= Your objective =
Take the records below and print them verbatim up to and including the line that carries "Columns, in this".

** The input follows **

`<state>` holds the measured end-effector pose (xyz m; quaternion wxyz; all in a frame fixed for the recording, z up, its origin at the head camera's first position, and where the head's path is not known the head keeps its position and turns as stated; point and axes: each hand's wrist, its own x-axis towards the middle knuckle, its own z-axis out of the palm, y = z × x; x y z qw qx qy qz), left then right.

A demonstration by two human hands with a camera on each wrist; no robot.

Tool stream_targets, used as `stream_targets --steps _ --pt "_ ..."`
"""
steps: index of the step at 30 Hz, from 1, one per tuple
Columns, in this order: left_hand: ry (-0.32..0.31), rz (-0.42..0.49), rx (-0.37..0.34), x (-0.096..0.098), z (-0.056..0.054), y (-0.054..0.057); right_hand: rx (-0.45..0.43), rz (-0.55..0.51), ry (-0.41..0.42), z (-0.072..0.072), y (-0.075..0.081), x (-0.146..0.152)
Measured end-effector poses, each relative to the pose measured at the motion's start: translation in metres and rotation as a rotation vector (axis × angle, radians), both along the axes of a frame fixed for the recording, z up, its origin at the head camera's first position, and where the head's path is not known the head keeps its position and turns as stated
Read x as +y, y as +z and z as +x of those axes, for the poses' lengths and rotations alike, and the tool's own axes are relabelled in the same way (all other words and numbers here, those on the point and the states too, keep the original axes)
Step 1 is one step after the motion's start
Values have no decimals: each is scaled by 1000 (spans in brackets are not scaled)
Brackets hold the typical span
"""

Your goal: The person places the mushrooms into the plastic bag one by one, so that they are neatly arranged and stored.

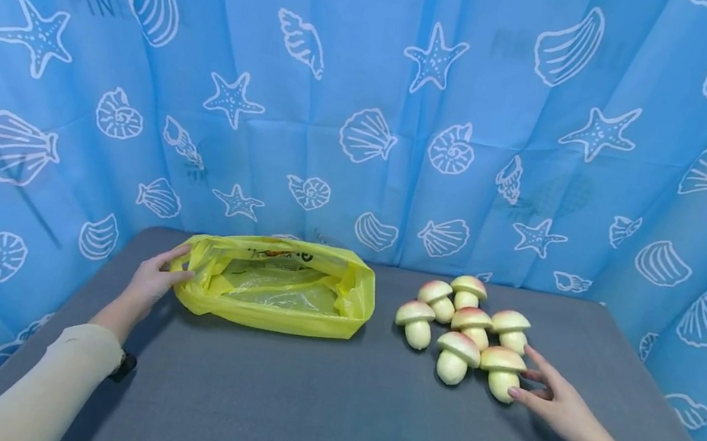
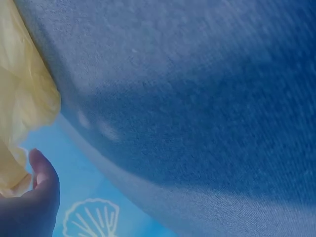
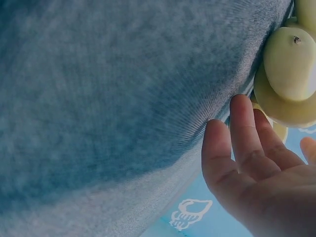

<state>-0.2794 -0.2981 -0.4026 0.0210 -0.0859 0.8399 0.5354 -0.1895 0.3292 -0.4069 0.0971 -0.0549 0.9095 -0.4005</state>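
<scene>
A yellow plastic bag (image 1: 282, 319) lies on the table with its mouth spread wide. My left hand (image 1: 152, 281) holds the bag's left rim between thumb and fingers; in the left wrist view the thumb (image 2: 45, 173) is beside the yellow plastic (image 2: 29, 94). Several toy mushrooms with pale stems and pinkish caps are grouped to the right of the bag. My right hand (image 1: 557, 399) is at the nearest right mushroom (image 1: 503, 361), fingers apart and thumb by its stem. In the right wrist view, extended fingers (image 3: 244, 133) show below a mushroom (image 3: 289, 64); contact is unclear.
A grey cloth covers the table (image 1: 296, 404). Behind it hangs a blue curtain (image 1: 357, 198) printed with white shells and starfish, close to the table's back edge. Another mushroom (image 1: 469, 291) stands at the back of the group.
</scene>
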Motion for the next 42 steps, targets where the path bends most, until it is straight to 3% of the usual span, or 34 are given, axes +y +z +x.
stream_targets --steps 12,20,29,42 --pt "-31 -15 -20 5 -2 -1 -1 -42 11 3 -2 5" --pt "-41 -4 34 7 1 0 -1 -36 18 1 -3 4" --pt "-59 -22 58 4 5 -2 85 8 32 -1 -5 0" --pt "-52 -30 101 3 4 -4 67 50 -7 -9 -4 -6"
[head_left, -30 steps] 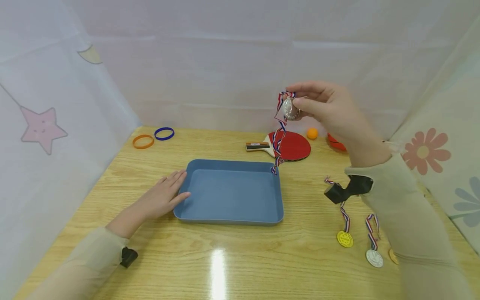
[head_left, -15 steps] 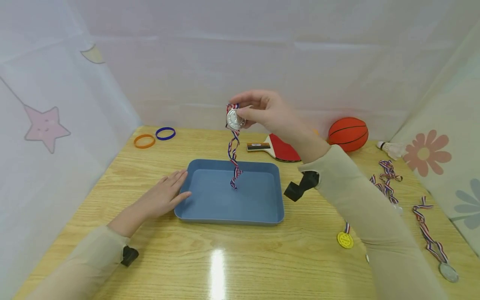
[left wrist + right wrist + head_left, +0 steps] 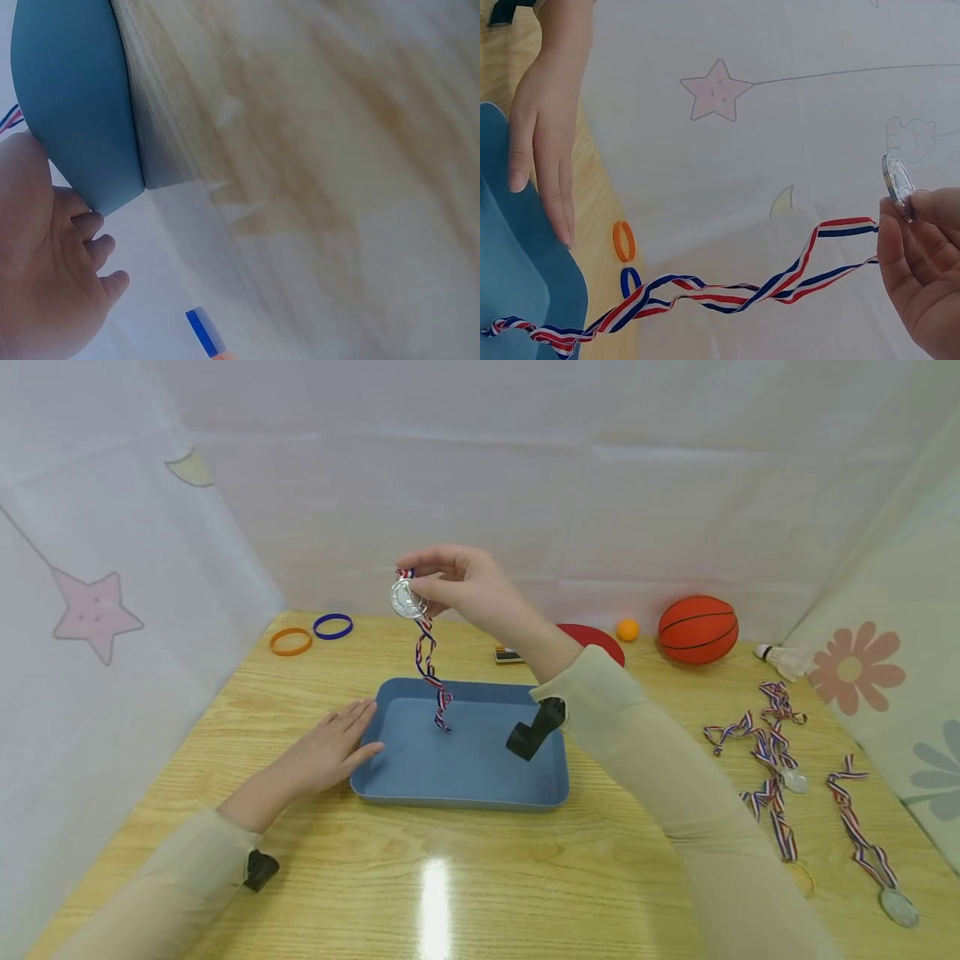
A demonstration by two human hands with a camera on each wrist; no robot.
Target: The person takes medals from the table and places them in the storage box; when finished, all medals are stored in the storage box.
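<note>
My right hand (image 3: 461, 585) pinches a silver medal (image 3: 407, 599) between thumb and fingers, held up above the back left of a blue tray (image 3: 465, 805). Its red, white and blue ribbon (image 3: 427, 660) hangs down twisted, the lower end overlapping the tray in the head view. In the right wrist view the medal (image 3: 898, 180) shows edge-on at the fingertips. My left hand (image 3: 330, 752) rests along the tray's left rim, fingers straight and thumb over the edge. From the left wrist view, that hand (image 3: 52, 262) touches the tray's outer wall (image 3: 79, 97).
Several medals with ribbons (image 3: 776, 752) lie on the right, one silver medal (image 3: 898, 907) nearest the front. Along the back are a red paddle (image 3: 596, 639), orange ball (image 3: 627, 629), small basketball (image 3: 697, 629) and shuttlecock (image 3: 783, 660). Orange (image 3: 291, 642) and blue wristbands (image 3: 332, 627) lie back left.
My right hand has carried the silver medal leftward from above the paddle to above the tray's left part, its ribbon swinging along. The left hand has stayed on the rim.
</note>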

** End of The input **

= Response below =
`<state>` holds the measured end-effector pose (xyz m; quaternion wxyz; all in a frame fixed for the recording, z up, its origin at the head camera's first position, and where the head's path is not known the head keeps its position and turns as stated; point and axes: each hand's wrist, its own x-axis towards the middle knuckle, its own z-axis out of the palm, y = z × x; x y z qw qx qy qz), left then right.

A demonstration by two human hands with a camera on each wrist; no robot.

Tool stream_targets, used as `stream_targets --steps _ --pt "_ ..."`
"""
steps: index of the step at 30 Hz, from 1, one per tuple
Columns, in this order: left_hand: ry (-0.32..0.31), rz (-0.42..0.49), rx (-0.37..0.34), x (-0.096..0.098), z (-0.056..0.054), y (-0.054..0.057); right_hand: rx (-0.45..0.43), rz (-0.55..0.51), ry (-0.41..0.42), z (-0.072..0.072), y (-0.075..0.081), x (-0.146..0.152)

With this, the exercise has been completed.